Проблема противоборства художника и власти
Фольклорная сказка допускает индивидуального рассказчика, но исключает реальность индивидуального автора. Впрочем, появление индивидуального автора дело времени и отваги индивида. Это событие равнозначное подвигу Прометея, бросившего вызов Зевсу.
Художественное мышление — богоборчество по своей природе. Это героическая попытка перераспределить мощь творческого желания, похитить часть ее у коллективного воображения, у нерас-члененной массы, персонифицировавшей себя в Зевсе или Дионисе или в Сталине, и вручить ее отдельному человеку.
Собственно, эту попытку предпринял в свое время С. Эйзенштейн, снимая по заказу Сталина «Ивана Грозного». Картина, которая по замыслу заказчика-мифотворца должна была стать историческим основанием мифологического мироздания, позволила себе оглядку на эту систему.

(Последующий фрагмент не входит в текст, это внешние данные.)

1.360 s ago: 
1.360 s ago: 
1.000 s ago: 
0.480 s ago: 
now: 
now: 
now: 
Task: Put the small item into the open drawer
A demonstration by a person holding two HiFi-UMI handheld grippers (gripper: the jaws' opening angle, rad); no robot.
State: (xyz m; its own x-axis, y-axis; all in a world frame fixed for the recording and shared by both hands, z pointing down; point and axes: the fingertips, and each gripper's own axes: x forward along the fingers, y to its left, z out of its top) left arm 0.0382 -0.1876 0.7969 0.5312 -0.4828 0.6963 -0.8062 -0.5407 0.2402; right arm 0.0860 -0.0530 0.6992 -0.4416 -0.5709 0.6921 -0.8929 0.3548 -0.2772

Логика мифа в рамках художественного сознания утрачивает непреложную законодательную силу. Самый сокрушительный удар ей наносится в тот момент, когда она осознается как не абсолютная, как не единственная. Логика мифа не наблюдаема, не сознаваема в границах самой этой логики. Миф «думает и знает» безотчетно, то есть бессознательно. Художественное сознание, открывая мир, открывает метод. Открывая мифологию, начинает пользоваться ею как материалом и приемом. Это означает конец абсолютистского мифомира.
Опять мы скатываемся к поляризации. С одной стороны — художник, с другой — власть. В современной теории уже немало сделано для того, чтобы размыть эту схему и увидеть власть там, где мы ее до сих пор старательно не замечали, часто с ее же помощью. Но альтернативное решение проблемы просто гипнотизирует и уже сейчас, после выступления В. Подороги, разговор вновь и вновь, под разными предлогами, поворачивает на то, что есть Художник — некое как бы девственное, абсолютно вневластное и исключительно индивидуальное творческое начало, а есть власть — неизменно противостоящая художнику социальная машина, представленная соответствующими институтами и персонажами. И есть драма их постоянно возобновляющегося столкновения.
Соблазн подобной морализации проблемы слишком велик, но и слишком понятен. Проблема противоборства художника и власти чрезвычайно остра, особенно в нашем обществе, но это проблема поступка, а не разговора о нем. Она остра лишь там, где художнику в его взаимоотношениях с властью приходится совершать конкретный выбор и реальное действие — для мысли, а тем более для уютной беседы в кругу почти единомышленников в ней вообще никакой остроты нет. Поэтому говорить на эту тему в такой ее героической интерпретации столь же приятно, сколь и бессмысленно: это все равно что делиться различными тонкостями технологии свершения подвигов. Если и можно здесь сказать что-либо «острое», то скорее о том, что на крутых поворотах художнику иногда приходится с некоторым пониманием относиться и к проблемам самой власти: есть предельно допустимые скорости перемен, о чем уже говорил Леонид Абрамович Гордон. Превышение этих скоростей чревато тем, что в протоколах ГАИ называется «не справился с управлением»,— в результате таких «аварий» у руля, как правило, вновь оказывается власть, способная существовать, лишь упираясь обеими ногами в механизм торможения.